Cambridge: Sub-lines can boost IRRs by 300bps

GPs are jumping at the chance to make use of credit lines, the investment consultant says, and greater transparency at the fund level is needed to help investors clearly assess performance.

The returns-boosting power of subscription lines of credit have GPs pursuing them “in droves, like a Black Friday shopping mob”, according to investment consultant Cambridge Associates.

In an article advising limited partners on how to properly assess the skills of fund managers they commit to in light of the use of subscription credit lines, head of global private investments research Andrea Auerbach lays out how, through drawing on such a line to both make investments and prematurely pay out distributions, a fund manager can lift returns by 300 basis points or more.

“By using commitment facilities to make investments and repaying the line at least six months later, we estimate that GPs could boost a fund’s net fund IRR by an average of 200 basis points (with a wide variation around that average),” Auerbach writes.

“Using commitment facilities to prepay a distribution ahead of a known exit event (that’s correct, they are now using them to pull exits forward) can further improve the net fund IRR by an estimated 100 bps or more.”

Such is the allure of this bump in IRR that Auerbach predicts even a rise in interest rates won’t be enough to put managers off.

“The siren song of easily increasing IRRs by using a currently inexpensive financial solution is just too great for a competitive GP to ignore,” she writes.

“But investing isn’t going to get easier; without actual talent and capability, the IRR ‘head start’ provided to a manager by a commitment facility will eventually be eroded and exposed.”

Greater transparency at the fund level is needed to help investors clearly assess fund performance.

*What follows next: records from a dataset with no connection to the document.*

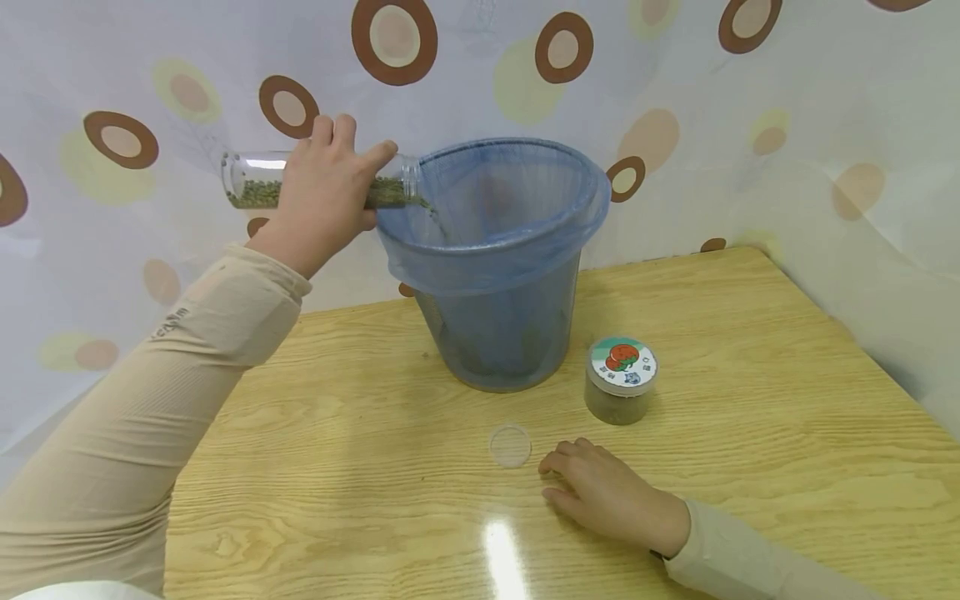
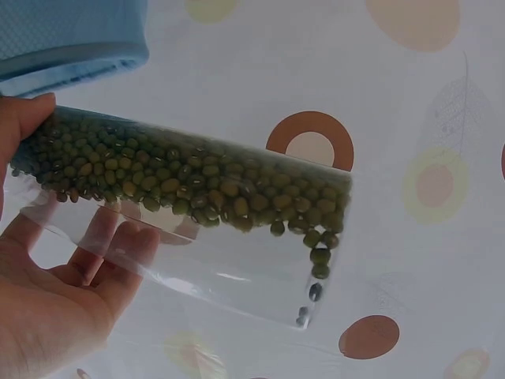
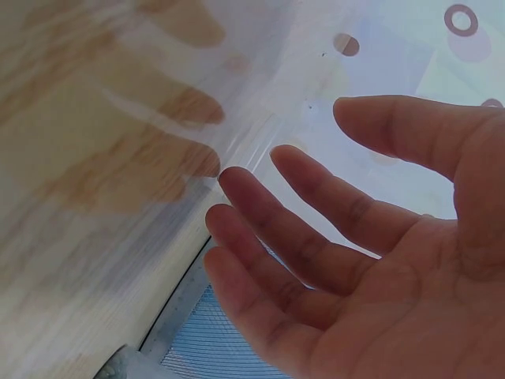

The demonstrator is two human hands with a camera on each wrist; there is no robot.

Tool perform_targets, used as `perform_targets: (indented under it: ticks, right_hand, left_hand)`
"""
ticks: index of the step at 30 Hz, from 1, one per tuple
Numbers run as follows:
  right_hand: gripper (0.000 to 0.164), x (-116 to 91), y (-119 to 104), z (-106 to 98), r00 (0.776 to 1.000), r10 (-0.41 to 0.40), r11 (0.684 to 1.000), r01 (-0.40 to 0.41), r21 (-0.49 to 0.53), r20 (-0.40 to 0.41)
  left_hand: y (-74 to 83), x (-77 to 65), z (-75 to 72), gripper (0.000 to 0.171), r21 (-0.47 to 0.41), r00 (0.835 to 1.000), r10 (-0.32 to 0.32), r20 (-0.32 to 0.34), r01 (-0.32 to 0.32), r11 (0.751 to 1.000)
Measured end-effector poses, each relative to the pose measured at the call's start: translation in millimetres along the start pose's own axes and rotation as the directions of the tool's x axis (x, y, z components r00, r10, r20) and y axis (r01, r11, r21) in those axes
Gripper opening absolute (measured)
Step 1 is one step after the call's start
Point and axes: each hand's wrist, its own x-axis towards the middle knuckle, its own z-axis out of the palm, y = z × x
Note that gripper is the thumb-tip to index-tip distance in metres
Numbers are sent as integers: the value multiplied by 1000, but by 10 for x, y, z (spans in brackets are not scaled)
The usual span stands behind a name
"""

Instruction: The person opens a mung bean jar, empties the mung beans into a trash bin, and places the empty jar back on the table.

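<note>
My left hand (image 1: pixel 326 187) grips a clear jar (image 1: pixel 258 165) around its body and tips it onto its side, mouth toward the right. Green mung beans (image 2: pixel 197 178) lie along the jar's lower side, and some spill from the mouth over the left rim of a blue-lined bin (image 1: pixel 498 333). The thin blue liner (image 1: pixel 487 271) folds down over the bin's rim. On the right, my right hand (image 1: pixel 611 500) is low over the wooden table with fingers loosely bent and nothing held. A small clear round lid (image 1: pixel 510 447) lies just left of its fingertips.
A short round tub (image 1: pixel 617 404) with a tomato-picture lid stands on the table (image 1: pixel 360 500), right of the bin and beyond my right hand. Behind the table hangs a white sheet (image 1: pixel 465 50) with brown rings, close to the bin's back.
</note>
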Motion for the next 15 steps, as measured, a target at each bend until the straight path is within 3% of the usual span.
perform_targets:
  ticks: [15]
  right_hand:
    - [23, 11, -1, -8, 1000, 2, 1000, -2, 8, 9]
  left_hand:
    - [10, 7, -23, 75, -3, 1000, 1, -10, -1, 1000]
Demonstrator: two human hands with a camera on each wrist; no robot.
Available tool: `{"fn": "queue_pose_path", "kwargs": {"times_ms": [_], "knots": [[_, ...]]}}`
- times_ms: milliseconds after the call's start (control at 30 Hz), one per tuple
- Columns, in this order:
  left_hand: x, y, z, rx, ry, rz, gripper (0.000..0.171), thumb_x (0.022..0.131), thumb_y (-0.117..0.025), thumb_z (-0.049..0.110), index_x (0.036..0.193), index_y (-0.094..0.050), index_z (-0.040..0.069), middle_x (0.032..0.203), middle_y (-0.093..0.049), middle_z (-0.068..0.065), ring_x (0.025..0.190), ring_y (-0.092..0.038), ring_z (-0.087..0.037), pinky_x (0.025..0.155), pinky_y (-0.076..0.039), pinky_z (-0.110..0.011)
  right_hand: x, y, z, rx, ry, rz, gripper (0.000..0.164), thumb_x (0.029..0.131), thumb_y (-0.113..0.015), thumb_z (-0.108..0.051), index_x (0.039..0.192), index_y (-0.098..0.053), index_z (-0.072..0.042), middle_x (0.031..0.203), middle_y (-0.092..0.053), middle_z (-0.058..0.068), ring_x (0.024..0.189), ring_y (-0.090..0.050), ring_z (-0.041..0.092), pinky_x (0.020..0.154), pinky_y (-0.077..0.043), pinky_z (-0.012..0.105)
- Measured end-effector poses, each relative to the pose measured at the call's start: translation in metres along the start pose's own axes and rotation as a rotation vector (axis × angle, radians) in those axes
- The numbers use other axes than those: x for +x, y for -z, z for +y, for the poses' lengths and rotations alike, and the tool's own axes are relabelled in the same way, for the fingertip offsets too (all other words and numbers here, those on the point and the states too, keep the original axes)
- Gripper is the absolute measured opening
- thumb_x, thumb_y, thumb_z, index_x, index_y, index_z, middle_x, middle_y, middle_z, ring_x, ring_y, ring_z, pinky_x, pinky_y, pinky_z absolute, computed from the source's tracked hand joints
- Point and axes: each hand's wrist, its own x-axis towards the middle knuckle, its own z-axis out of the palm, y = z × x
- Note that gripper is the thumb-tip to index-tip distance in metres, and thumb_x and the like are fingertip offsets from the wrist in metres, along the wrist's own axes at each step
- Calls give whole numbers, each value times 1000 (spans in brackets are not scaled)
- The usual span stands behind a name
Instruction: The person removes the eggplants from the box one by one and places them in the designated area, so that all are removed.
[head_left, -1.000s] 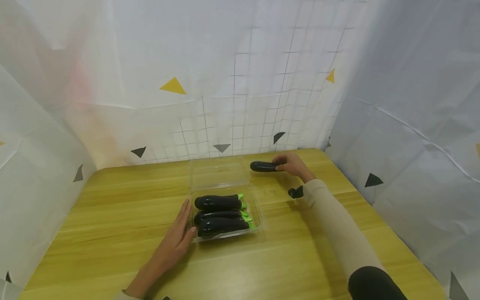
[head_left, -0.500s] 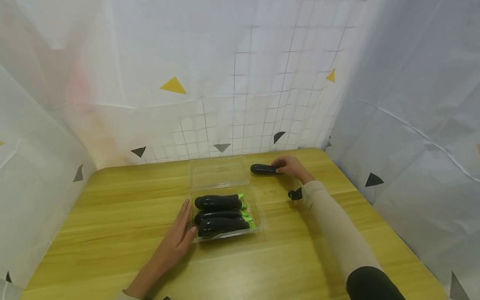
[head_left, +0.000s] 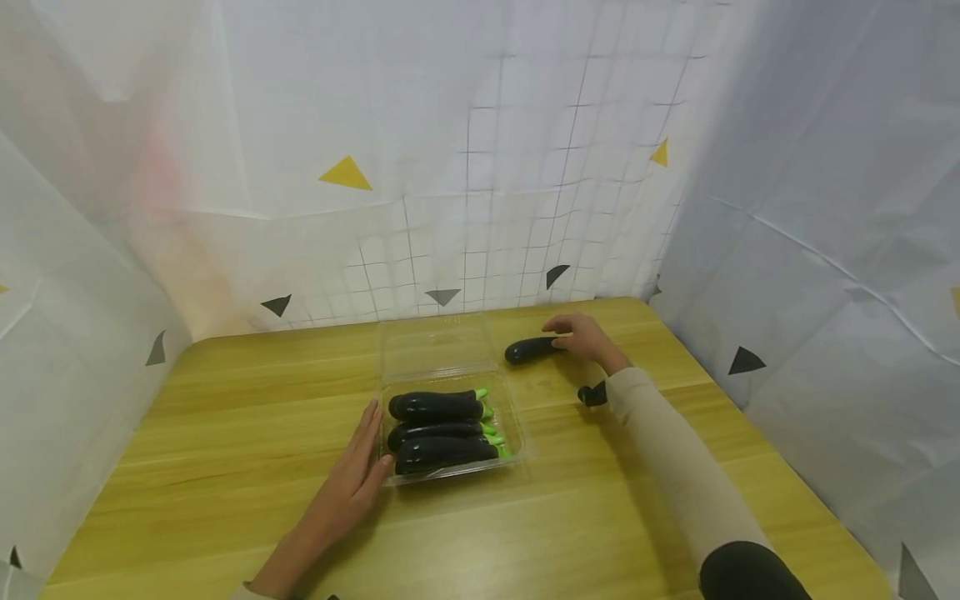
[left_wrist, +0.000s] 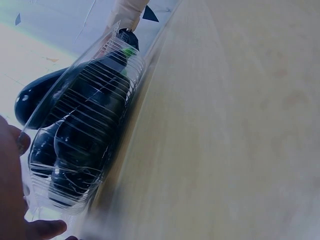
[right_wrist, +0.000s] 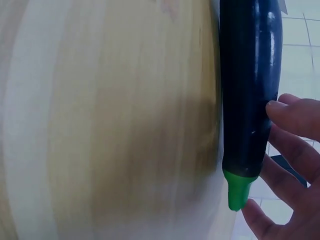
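Observation:
A clear plastic clamshell box (head_left: 515, 421) lies with its lid folded back, holding several dark eggplants (head_left: 444, 452) with green stems. Along the box's left side rests my left hand (head_left: 347, 487), fingers straight, thumb at the front corner. Ribbed walls of the box (left_wrist: 131, 75) show up close in the left wrist view. Behind and right of the box, a loose eggplant (head_left: 528, 350) lies on the table. My right hand (head_left: 587, 340) is over its stem end. In the right wrist view, the thumb (right_wrist: 295, 117) touches this eggplant (right_wrist: 250, 80), while the other fingers are spread behind it.
Another dark eggplant (head_left: 592, 394) lies nearer, partly hidden by my right sleeve (head_left: 660, 450). The transparent lid (head_left: 435, 346) reaches toward the table's back edge. White sheets (head_left: 427, 100) enclose the wooden table (head_left: 247, 433) at the back and sides.
The loose eggplant has shifted slightly toward me and turned, its round end now nearer. My right hand's fingers look looser around it. My left hand and the box stay put.

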Motion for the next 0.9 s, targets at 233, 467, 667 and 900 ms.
{"fn": "queue_pose_path", "kwargs": {"times_ms": [233, 467, 667, 900], "knots": [[0, 0, -1, 0, 3, 1, 67, 110, -52, 19, 164, -17, -2, 173, -6, -13, 156, -11, -31, 120, -3, -20, 0, -2, 4, -16, 63, 20, 29, 94, -72, 3, 123, -73, 3, 123, -71, 19, 117, -64, 41, 101, -49, 56], [-1, 0, -1, 4, 7, -1, 67, 111, -51, 19, 164, -18, -2, 174, -4, -8, 156, -11, -31, 120, -3, -20, 0, -6, 2, 5, 32, 27, 28, 94, -73, 4, 121, -73, 4, 121, -72, 18, 117, -64, 39, 104, -48, 54], [0, 0, 0, 6, -1, 5, 66, 111, -51, 19, 164, -19, -3, 173, -6, -11, 156, -12, -32, 120, -3, -20, -2, -10, -1, 19, 13, 52, 24, 94, -73, 2, 118, -73, 5, 118, -72, 19, 115, -65, 39, 102, -49, 53], [0, 0, 0, 4, 2, 1, 66, 110, -52, 17, 164, -19, -3, 173, -5, -10, 156, -11, -31, 120, -3, -20, -3, -13, -3, -3, 8, 93, 23, 94, -74, 2, 117, -74, 4, 115, -73, 19, 111, -66, 39, 98, -51, 53]]}}
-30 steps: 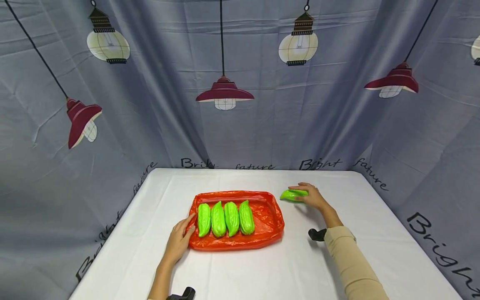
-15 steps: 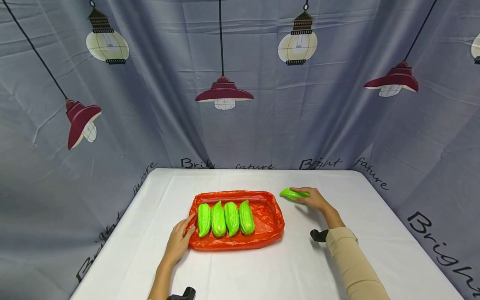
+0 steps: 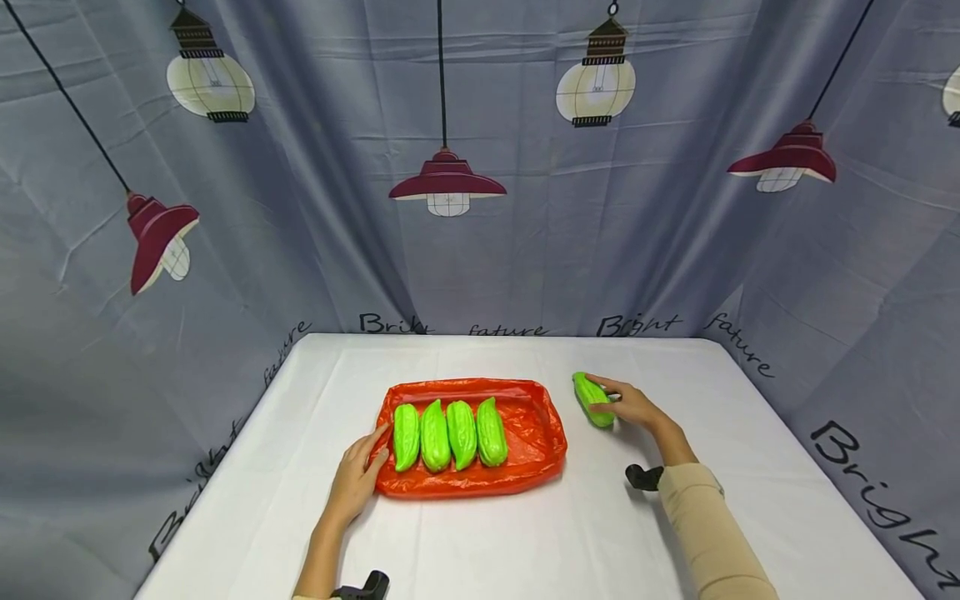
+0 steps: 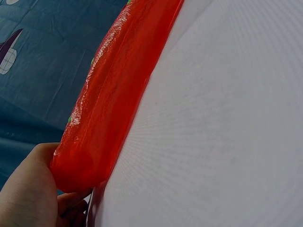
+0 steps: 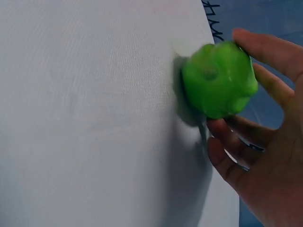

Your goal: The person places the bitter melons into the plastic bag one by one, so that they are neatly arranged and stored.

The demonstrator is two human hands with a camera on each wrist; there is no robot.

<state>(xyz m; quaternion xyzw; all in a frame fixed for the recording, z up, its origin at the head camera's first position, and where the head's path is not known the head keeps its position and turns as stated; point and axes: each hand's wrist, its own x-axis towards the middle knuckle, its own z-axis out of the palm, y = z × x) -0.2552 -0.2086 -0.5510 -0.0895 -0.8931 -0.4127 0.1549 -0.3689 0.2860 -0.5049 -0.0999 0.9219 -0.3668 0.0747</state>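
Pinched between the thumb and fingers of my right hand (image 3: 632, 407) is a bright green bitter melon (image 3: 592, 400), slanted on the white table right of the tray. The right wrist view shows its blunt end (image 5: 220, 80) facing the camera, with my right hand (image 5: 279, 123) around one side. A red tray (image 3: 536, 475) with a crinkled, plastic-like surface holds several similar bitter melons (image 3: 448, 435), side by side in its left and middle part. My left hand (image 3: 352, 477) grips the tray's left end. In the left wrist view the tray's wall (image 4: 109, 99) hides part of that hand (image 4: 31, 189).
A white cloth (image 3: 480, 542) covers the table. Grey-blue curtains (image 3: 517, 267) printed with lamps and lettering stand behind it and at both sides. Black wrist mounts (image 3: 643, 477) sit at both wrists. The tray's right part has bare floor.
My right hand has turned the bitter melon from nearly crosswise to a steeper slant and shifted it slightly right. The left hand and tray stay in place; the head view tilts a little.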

For their part, LPs “need to evolve their approach to assessing performance, with the goal of determining if their GPs are delivering on what they were originally hired for: to make good (preferably great) investments in line with their stated strategy.”

Auerbach advises LPs to ask managers to provide fund net IRRs as if no commitment facility were used to better understand how use of the subscription line has altered LP returns.

She also advises consistently reviewing individual investment-level performance (gross IRR, gross multiple, operating metrics) as of the dates the investments were made and held by the fund, not adjusted for when LP capital was used.

“Data like these allow for a more holistic review of performance and reveal more of the manager’s true capabilities, which are ultimately what we are all seeking to understand.”

The use of subscription credit lines, first conceived in the 1980s for use by private equity real estate funds, has ballooned in the last few years thanks to inexpensive credit and an insatiable desire on the part of managers to be top quartile in an increasingly competitive fundraising landscape.

One estimate cited by advocacy group The Fund Finance Association puts the value of committed subscription credit facilities held by financial institutions at about $400 billion.